*** DATA SECTION ***
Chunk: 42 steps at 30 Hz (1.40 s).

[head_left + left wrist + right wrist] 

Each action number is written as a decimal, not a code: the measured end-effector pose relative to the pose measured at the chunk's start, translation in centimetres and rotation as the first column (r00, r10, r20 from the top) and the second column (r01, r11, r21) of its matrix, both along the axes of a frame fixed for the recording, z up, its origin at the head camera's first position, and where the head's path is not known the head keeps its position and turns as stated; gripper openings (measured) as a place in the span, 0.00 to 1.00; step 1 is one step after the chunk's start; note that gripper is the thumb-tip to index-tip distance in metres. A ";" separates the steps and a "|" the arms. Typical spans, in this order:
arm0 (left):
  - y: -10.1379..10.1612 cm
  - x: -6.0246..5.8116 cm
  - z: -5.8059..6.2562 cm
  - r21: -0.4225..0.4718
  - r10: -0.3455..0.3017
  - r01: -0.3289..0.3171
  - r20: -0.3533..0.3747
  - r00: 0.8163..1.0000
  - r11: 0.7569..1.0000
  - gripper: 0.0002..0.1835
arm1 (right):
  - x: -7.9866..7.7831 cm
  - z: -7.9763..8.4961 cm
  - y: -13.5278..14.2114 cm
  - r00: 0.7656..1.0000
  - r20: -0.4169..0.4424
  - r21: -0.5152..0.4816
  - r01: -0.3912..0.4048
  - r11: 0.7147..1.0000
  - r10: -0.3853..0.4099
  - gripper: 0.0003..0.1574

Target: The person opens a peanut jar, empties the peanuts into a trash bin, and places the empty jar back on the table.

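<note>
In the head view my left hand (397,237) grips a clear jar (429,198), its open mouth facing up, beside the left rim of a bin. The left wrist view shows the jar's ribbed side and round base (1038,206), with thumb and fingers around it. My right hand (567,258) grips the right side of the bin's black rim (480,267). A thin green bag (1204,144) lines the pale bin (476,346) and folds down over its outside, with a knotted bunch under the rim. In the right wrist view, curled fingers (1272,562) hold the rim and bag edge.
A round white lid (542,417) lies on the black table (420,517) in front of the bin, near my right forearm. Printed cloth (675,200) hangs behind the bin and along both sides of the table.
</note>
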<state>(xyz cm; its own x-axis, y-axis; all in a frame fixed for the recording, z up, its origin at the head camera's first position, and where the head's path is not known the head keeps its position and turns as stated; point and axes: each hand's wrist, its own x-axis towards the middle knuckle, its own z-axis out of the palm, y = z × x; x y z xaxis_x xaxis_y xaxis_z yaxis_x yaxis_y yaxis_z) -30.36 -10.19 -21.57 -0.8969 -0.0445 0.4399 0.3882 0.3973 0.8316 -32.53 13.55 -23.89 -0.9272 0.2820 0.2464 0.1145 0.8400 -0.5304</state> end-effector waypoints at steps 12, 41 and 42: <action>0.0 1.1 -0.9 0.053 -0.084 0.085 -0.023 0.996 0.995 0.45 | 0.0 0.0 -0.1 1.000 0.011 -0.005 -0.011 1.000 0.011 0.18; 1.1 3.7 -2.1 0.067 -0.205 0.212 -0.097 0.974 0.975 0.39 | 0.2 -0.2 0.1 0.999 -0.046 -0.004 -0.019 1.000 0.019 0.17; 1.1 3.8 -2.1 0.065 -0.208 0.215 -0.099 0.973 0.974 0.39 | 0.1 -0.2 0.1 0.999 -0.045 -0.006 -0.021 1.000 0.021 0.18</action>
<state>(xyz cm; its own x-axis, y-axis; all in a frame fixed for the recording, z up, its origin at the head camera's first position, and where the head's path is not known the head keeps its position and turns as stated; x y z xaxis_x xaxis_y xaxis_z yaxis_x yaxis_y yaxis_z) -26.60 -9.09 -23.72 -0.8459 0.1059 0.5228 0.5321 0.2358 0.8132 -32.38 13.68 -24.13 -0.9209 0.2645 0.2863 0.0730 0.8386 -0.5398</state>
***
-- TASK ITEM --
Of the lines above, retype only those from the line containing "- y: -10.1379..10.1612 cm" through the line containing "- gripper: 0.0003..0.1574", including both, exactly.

-- ANSWER TO THIS PROBLEM --
  - y: -10.1379..10.1612 cm
  - x: -6.0246..5.8116 cm
  - z: -5.8059..6.2562 cm
  - r21: -0.4225..0.4718
  - r10: -0.3455..0.3017
  - r01: -0.3289..0.3171
  - r20: -0.3533..0.3747
  - r00: 0.8163..1.0000
  - r11: 0.7569..1.0000
  - gripper: 0.0002..0.1835
arm1 (right):
  - x: -7.9866..7.7831 cm
  - z: -7.9763..8.4961 cm
  - y: -13.5278..14.2114 cm
  - r00: 0.7656..1.0000
  - r20: -0.4169..0.4424
  - r21: -0.5152..0.4816
  - r01: -0.3912..0.4048
  - r11: 0.7147..1.0000
  - r10: -0.3853..0.4099
  - gripper: 0.0003..0.1574

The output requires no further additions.